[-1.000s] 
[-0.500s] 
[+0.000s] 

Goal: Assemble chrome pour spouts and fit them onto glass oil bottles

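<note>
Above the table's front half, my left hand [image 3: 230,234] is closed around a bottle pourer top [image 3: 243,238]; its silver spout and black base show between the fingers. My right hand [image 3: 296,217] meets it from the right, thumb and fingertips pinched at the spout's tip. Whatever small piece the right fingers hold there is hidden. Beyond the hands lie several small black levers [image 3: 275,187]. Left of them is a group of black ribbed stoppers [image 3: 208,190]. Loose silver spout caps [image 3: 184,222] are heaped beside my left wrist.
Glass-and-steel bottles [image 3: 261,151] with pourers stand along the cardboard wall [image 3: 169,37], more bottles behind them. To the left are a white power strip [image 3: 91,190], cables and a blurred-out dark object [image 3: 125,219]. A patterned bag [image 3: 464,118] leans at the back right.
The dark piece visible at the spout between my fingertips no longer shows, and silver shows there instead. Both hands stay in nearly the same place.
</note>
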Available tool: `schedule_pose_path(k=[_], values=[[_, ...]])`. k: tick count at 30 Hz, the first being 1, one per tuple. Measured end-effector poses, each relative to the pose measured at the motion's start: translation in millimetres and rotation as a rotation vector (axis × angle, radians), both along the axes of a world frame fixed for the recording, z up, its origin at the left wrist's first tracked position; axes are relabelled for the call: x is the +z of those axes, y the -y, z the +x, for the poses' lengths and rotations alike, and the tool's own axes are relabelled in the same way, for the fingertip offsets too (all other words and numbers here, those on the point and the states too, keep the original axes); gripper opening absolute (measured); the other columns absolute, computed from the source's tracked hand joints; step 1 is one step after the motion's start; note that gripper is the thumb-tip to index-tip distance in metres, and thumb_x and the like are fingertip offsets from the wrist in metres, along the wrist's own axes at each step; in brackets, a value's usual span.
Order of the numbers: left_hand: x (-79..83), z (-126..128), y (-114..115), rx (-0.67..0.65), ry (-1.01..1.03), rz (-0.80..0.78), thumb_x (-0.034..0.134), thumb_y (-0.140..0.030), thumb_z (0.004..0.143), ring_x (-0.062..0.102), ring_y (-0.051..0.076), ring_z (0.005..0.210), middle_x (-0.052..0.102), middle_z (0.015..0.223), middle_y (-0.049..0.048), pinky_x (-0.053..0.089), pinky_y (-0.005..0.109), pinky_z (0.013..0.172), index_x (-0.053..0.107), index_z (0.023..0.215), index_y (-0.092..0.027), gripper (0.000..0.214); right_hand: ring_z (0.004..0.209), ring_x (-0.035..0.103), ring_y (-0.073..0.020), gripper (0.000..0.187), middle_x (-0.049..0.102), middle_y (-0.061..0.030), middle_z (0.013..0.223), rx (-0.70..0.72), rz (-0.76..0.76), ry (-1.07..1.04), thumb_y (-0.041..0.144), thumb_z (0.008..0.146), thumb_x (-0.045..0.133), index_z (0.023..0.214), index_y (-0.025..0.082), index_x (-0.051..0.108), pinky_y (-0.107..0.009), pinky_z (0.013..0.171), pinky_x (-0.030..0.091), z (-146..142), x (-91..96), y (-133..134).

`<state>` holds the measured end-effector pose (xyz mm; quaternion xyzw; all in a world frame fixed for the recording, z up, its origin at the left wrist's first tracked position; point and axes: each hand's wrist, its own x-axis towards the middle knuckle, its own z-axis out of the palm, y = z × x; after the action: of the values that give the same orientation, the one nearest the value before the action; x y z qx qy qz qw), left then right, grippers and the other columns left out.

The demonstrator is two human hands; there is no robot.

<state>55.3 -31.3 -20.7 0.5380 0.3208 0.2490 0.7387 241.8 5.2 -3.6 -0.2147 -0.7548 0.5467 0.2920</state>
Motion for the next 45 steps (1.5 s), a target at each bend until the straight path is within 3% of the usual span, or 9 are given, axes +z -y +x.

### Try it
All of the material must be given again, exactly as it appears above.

### Exercise result
[-1.000s] 
[-0.500s] 
[+0.000s] 

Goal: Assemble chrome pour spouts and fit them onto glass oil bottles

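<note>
Above the table's front half, my left hand [image 3: 230,234] is closed around a bottle pourer top [image 3: 243,238]; its silver spout and black base show between the fingers. My right hand [image 3: 296,217] meets it from the right, thumb and fingertips pinched at the spout's tip. Whatever small piece the right fingers hold there is hidden. Beyond the hands lie several small black levers [image 3: 275,187]. Left of them is a group of black ribbed stoppers [image 3: 208,190]. Loose silver spout caps [image 3: 184,222] are heaped beside my left wrist.
Glass-and-steel bottles [image 3: 261,151] with pourers stand along the cardboard wall [image 3: 169,37], more bottles behind them. To the left are a white power strip [image 3: 91,190], cables and a blurred-out dark object [image 3: 125,219]. A patterned bag [image 3: 464,118] leans at the back right.
The dark piece visible at the spout between my fingertips no longer shows, and silver shows there instead. Both hands stay in nearly the same place.
</note>
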Available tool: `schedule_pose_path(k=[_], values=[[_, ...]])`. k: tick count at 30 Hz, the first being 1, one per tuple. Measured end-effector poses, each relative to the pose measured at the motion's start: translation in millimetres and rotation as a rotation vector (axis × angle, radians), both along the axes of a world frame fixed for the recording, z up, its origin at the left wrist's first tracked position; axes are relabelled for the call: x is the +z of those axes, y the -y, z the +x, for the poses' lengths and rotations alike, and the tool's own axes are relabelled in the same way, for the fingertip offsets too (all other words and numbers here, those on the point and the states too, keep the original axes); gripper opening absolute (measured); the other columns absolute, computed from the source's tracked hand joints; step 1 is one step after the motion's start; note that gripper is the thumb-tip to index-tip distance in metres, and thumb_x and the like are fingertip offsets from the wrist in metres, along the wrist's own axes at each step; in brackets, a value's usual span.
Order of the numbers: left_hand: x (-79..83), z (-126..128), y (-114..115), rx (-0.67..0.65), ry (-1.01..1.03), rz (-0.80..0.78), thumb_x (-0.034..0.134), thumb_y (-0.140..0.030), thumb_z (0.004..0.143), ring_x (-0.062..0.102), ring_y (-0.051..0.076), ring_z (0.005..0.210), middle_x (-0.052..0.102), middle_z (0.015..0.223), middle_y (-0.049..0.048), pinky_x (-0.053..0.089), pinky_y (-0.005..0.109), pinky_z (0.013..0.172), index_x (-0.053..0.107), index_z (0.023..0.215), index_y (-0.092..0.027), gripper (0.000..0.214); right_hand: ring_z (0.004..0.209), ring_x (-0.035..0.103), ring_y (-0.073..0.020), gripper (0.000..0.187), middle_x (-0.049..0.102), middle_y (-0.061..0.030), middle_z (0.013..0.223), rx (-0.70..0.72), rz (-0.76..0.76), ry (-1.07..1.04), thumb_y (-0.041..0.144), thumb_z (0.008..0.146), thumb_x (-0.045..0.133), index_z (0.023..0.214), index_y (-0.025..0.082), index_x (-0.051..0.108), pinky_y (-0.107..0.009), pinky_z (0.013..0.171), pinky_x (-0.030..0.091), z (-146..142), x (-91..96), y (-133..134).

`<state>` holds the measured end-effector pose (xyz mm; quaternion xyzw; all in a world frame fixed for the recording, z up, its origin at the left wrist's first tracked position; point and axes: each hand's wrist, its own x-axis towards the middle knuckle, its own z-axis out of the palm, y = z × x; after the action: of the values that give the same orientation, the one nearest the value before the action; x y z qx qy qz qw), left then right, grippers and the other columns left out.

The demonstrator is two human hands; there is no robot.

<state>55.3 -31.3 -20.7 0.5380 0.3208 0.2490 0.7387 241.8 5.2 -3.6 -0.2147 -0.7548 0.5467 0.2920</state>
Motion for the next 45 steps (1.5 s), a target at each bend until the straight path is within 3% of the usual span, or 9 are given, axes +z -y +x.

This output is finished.